Chronique d’un roman : La vie devant soi de Romain Gary
Ces derniers temps, j’avais envie de classiques. En faisant le tour de ma bibliothèque, j’ai retrouvé La vie devant soi. Ce roman fait partie des quatre que Romain Gary a écrits sous le pseudonyme d’Emile Ajar. Ce n’est qu’à sa mort que ses deux identités ont été réunies ; ça c’est pour l’anecdote littéraire. Pour le reste c’est un de mes livres préférés.
Il me fait sourire autant qu’il m’émeut, il donne à penser et fait écho à tant de choses toujours d’actualité, même 40 ans après sa première publication.
La vie devant soi, c’est l’histoire de Momo
Momo c’est pour Mohammed, il n’a « pas honte d’être arabe au contraire mais Mohammed en France, ça fait balayeur », alors il préfère Momo, ça évite les insultes et les préjugés. Lui jongle avec les clichés, il est arabe et élevé par une Madame Rosa ancienne prostituée, juive rescapée des camps qui garde un portrait d’Hitler sous son lit.
Et Momo raconte : sa Madame Rosa et le Belleville des années 70. La ribambelle de gosses, eux aussi enfants de prostituées, qui vivent comme lui chez la « vieille juive ». La crainte d’être dénoncés et d’aller à l’ « Assistance ».
Le Belleville de Momo c’est aussi Monsieur Hamil, le marchand de tapis qui lui apprend le Coran et Victor Hugo ; c’est madame Lola, l’ancien boxeur sénégalais, devenue « travestite » au bois de Boulogne, ce sont les frères Zaoum, déménageurs, qui transportent Madame Rosa quand elle ne peut plus monter ni descendre les 6 étages.
La vie devant soi, c’est une leçon d’humanité
Ce livre est raconté par un enfant de 10 ans, qui se rêve flic et « proxynète » mais plutôt pour les vieilles prostituées, celles dont on ne s’occupe plus et qui ont besoin d’être protégées.
Sous ce regard naïf, Romain Gary dénonce l’intolérance sous toutes ses formes. A travers les mots de Momo, des mots écorchés, des mots réinventés, des mots plein de sens aussi, il révèle encore plus l’absurdité de certaines situations.
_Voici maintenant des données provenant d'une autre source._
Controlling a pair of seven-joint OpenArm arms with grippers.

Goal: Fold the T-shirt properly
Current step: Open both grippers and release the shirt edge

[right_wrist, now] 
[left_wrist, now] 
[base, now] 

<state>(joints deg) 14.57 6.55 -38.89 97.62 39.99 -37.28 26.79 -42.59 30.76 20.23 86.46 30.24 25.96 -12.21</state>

Quand Madame Lola, l’ex boxeur sénégalais prend le relais de Madame Rosa, il ne peut que constater qu’il n’a « jamais vu de Sénégalais qui aurait fait une meilleure mère de famille que Madame Lola » et que c’est bien triste que la nature ne le lui permette pas.
Momo ne juge jamais, il raconte. C’est ce regard d’enfant que je souhaite à beaucoup, celui qui ne fait que constater. Qui, décidant de voir le bien ne voit que le meilleur, même quand c’est dur, même quand c’est triste.
La vie devant soi, c’est une histoire d’amour
Momo reprend souvent les mots de Monsieur Hamil, il en appelle notamment à sa « vieille expérience ». Et oui, Momo a déjà 10 ans ! Pourtant, même s’il joue les durs et grandit d’un coup, il s’émerveille encore devant les vitrines de Noël dans les grands magasins.
Il a déjà 10 ans et il n’a que 10 ans, peut-être 14 qui sait ? Mais Madame Rosa, elle vieillit, elle fatigue et elle perd la tête. Alors Momo s’occupe d’elle, il ne veut pas la lâcher et il essaie d’assumer quand Madame Rosa s’évade d’elle-même et tombe dans un état « d’habitude ». Parfois il craque, parfois il pleure, parfois même il rêve d’une autre vie. Oui, mais c’est juste du rêve car il sait qu’il ne laissera pas Madame Rosa. « On ne peut pas vivre sans quelqu’un à aimer » et Momo a trouvé sa personne, jusqu’au bout.
Bref, si vous cherchez un cadeau de Noël, offrez-le les yeux fermés. On ne peut que devenir meilleur en lisant ce livre.